:: To do ::
Beginning with the opening line, restate the following material exactly, up through the line that contains "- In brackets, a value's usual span".

:: Collected material ::
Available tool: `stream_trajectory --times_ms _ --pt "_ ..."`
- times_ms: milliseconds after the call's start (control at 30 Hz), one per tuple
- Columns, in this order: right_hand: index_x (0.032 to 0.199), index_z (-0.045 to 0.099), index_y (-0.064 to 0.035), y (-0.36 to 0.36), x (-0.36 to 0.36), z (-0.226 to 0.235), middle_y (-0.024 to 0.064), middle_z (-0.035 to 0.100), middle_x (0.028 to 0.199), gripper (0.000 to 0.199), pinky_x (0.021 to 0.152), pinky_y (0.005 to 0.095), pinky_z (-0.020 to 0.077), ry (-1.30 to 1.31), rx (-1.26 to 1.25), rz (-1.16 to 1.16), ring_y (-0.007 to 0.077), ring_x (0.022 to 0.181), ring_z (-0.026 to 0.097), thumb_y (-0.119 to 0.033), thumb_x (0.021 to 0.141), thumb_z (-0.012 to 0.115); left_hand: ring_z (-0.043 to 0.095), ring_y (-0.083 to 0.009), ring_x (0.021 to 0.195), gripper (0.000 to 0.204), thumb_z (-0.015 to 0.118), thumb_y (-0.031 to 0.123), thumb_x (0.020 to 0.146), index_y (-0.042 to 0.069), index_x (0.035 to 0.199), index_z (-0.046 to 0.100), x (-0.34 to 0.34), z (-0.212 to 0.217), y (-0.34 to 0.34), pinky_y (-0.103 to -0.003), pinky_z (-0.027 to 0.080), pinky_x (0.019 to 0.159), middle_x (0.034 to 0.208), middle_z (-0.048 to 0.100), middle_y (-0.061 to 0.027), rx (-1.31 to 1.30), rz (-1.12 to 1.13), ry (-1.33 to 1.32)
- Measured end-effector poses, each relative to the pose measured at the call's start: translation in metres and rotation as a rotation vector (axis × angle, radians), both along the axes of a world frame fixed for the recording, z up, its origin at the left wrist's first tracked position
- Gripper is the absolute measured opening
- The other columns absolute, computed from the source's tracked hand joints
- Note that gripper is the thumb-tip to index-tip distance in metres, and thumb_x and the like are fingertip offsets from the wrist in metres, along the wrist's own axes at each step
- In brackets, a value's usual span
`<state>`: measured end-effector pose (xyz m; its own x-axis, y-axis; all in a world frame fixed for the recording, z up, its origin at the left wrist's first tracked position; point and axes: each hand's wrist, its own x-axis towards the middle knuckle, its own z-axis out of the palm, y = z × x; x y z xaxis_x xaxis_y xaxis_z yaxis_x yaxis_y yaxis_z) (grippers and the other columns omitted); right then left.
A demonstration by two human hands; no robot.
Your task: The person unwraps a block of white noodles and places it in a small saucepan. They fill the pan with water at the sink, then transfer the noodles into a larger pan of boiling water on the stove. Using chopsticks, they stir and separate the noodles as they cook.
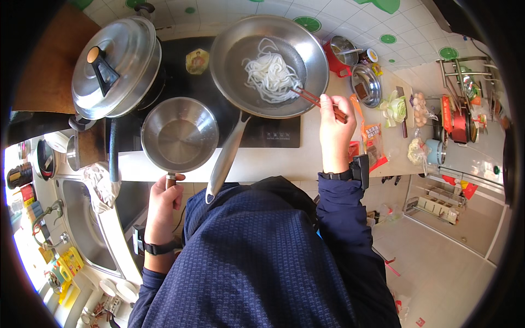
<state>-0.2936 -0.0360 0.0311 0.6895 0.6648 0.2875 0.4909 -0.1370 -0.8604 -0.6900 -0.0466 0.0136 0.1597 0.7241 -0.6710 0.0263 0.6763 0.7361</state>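
My left hand is closed around the short handle of a small steel saucepan, held near the front edge of the stove. Only a little clear liquid or a wet shine shows on its bottom. In my right hand is a pair of reddish-brown chopsticks, their tips at the edge of a heap of white noodles. The noodles lie in a wide steel frying pan on the black cooktop. The pan's long handle points toward me, untouched.
A large lidded pot stands at the left of the cooktop. Right of the frying pan are a steel bowl, a red container, a cabbage, eggs and food packets. A sink lies at the left.
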Motion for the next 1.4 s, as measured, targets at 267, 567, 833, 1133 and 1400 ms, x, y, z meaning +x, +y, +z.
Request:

:: Written response ::
Available tool: `stream_trajectory --times_ms _ --pt "_ ..."`
- times_ms: milliseconds after the call's start (control at 30 Hz), one per tuple
- Columns, in this order: right_hand: index_x (0.032 to 0.199), index_z (-0.045 to 0.099), index_y (-0.064 to 0.035), y (-0.36 to 0.36), x (-0.36 to 0.36), z (-0.226 to 0.235), middle_y (-0.024 to 0.064), middle_z (-0.035 to 0.100), middle_x (0.028 to 0.199), gripper (0.000 to 0.199), pinky_x (0.021 to 0.152), pinky_y (0.005 to 0.095), pinky_z (-0.020 to 0.077), ry (-1.30 to 1.31), rx (-1.26 to 1.25), rz (-1.16 to 1.16), ring_y (-0.007 to 0.077), ring_x (0.022 to 0.181), ring_z (-0.026 to 0.097), thumb_y (-0.119 to 0.033), thumb_x (0.021 to 0.141), thumb_z (-0.012 to 0.115); left_hand: ring_z (-0.043 to 0.095), ring_y (-0.083 to 0.009), ring_x (0.021 to 0.195), gripper (0.000 to 0.204), thumb_z (-0.015 to 0.118), thumb_y (-0.031 to 0.123), thumb_x (0.020 to 0.146), index_y (-0.042 to 0.069), index_x (0.035 to 0.199), index_z (-0.046 to 0.100), x (-0.34 to 0.34), z (-0.212 to 0.217), y (-0.34 to 0.34), pinky_y (-0.103 to -0.003), pinky_z (-0.027 to 0.080), pinky_x (0.019 to 0.159), middle_x (0.034 to 0.208), middle_z (-0.048 to 0.100), middle_y (-0.061 to 0.027), rx (-1.31 to 1.30), rz (-1.12 to 1.13), ry (-1.33 to 1.32)
- Measured end-effector poses, each relative to the pose measured at the call's start: translation in metres and rotation as a rotation vector (axis × angle, radians), both along the axes of a world frame fixed for the recording, z up, its origin at the left wrist's first tracked position
- Gripper is the absolute measured opening
- The other columns absolute, computed from the source's tracked hand joints
- Note that gripper is the thumb-tip to index-tip distance in metres, and thumb_x and the like are fingertip offsets from the wrist in metres, along the wrist's own axes at each step
- In brackets, a value's usual span

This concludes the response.